Leda Costa 23 de novembro de 2016

Num ano em que o planeta parece estar se movendo na direção oposta à democracia e à tolerância, tenho buscado histórias que me confortem, ao me mostrar que atos de resistência e rebeldia voltados contra o preconceito, também são parte vital da máquina do mundo. A busca por aconchego me levou a novas viagens pela história do futebol feminino. Um dos aspectos mais fascinantes que há no futebol feminino é o fato de se tratar de uma modalidade cuja história se desenrolou à margem do profissionalismo, da legitimação da FIFA e, até mesmo, da legalidade. Durante anos, mulheres atuaram em campo graças a iniciativas de indivíduos e grupos que se voltaram contra as sanções sofridas por essa prática esportiva, impostas em diversos países e Federações, como foi o caso do Brasil. Além das desaprovações, também foi necessário passar por cima da falta de interesse da FIFA que durante anos não deu apoio financeiro e nem mesmo reconheceu, oficialmente, o futebol feminino.

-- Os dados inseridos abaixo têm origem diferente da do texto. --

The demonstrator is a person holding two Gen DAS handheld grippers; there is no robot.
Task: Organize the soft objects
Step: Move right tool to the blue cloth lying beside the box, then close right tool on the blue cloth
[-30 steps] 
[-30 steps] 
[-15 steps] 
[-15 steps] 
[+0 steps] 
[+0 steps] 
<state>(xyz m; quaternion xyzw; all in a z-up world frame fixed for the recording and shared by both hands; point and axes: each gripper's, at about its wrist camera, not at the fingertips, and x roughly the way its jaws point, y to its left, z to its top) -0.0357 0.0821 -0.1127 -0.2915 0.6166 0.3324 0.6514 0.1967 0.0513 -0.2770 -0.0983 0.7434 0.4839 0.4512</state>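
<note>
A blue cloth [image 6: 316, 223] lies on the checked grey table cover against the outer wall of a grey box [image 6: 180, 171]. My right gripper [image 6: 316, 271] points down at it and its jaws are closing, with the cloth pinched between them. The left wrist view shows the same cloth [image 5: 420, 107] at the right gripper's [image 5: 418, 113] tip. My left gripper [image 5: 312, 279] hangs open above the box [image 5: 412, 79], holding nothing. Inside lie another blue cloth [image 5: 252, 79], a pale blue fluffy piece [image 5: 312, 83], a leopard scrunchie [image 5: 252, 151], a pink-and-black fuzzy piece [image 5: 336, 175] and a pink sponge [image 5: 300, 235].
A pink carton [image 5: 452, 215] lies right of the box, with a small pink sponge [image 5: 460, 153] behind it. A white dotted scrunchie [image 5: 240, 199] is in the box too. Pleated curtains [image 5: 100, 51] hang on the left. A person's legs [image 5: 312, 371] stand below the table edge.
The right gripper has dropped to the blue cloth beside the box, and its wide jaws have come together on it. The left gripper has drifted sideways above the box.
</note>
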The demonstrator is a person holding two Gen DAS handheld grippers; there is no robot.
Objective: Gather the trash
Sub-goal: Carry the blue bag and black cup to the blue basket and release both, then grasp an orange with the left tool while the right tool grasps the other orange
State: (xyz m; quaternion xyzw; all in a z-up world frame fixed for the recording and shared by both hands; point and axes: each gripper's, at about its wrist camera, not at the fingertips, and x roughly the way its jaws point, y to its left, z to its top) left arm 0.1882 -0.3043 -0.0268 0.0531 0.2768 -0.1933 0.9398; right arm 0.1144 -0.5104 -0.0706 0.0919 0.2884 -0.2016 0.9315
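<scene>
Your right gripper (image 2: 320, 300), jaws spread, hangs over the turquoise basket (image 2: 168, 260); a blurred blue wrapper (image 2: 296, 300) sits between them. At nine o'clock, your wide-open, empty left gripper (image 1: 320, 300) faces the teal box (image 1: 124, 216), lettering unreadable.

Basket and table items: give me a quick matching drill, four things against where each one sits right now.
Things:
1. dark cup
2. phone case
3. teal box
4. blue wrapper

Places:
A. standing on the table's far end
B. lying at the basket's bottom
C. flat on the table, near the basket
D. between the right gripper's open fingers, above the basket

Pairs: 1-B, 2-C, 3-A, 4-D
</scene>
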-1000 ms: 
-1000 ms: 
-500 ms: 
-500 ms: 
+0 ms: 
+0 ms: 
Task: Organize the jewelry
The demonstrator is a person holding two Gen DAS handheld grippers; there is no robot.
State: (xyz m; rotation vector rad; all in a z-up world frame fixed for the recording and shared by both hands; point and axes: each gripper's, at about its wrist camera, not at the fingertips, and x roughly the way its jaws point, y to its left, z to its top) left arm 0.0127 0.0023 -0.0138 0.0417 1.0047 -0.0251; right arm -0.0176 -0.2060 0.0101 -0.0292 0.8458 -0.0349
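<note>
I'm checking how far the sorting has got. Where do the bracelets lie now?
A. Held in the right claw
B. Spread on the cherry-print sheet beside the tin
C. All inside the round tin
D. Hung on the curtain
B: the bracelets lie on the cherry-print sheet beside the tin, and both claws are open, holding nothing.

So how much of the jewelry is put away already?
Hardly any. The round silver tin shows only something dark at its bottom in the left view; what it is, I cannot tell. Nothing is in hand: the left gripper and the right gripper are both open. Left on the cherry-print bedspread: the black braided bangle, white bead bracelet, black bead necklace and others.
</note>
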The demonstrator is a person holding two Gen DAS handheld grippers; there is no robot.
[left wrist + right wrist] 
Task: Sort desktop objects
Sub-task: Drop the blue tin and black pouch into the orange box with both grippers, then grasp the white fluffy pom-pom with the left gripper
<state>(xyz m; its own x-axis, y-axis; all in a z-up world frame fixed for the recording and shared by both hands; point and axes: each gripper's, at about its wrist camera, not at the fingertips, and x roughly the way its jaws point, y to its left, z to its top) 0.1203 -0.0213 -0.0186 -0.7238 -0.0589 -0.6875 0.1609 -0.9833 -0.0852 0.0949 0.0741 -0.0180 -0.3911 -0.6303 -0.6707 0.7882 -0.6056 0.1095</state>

Se o futebol feminino hoje em dia é um esporte promissor, mesmo com todos os problemas que o cercam, creio que isso se deve a diversas manifestações de uma espécie de desobediência civil, para fazer uso da famosa terminologia criada por Henry Thoreau no século XIX (1997). A desobediência foi gesto fundamental para manter a modalidade viva. Foi sob proibição e não-legitimação das Federações que o futebol feminino caminhou por décadas, com dificuldade, mas sendo capaz de lotar estádios e mobilizar atos coletivos de resistência. Durante a segunda Guerra Mundial, por exemplo, a Inglaterra assistiu ao surgimento de muitos times femininos compostos por operárias. De todos os times formados, o mais popular, sobretudo devido a sua qualidade técnica, foi o The Dick Kerr Ladies que jogou mais de 800 partidas ao longo de sua existência. O The Dick destaca-se na história do futebol feminino por sua popularidade e por ter persistido a continuar jogando mesmo após o fim da guerra e mesmo sendo impedidas de usarem os gramados da liga inglesa de futebol. Enquanto muitos times acabaram, o The Dick continuou jogando, fazendo algumas excursões internacionais. Sua principal jogadora foi Lily Parr que conseguiu a façanha de marcar cerca de mil gols na sua longa carreira futebolística que durou mais de 30 anos.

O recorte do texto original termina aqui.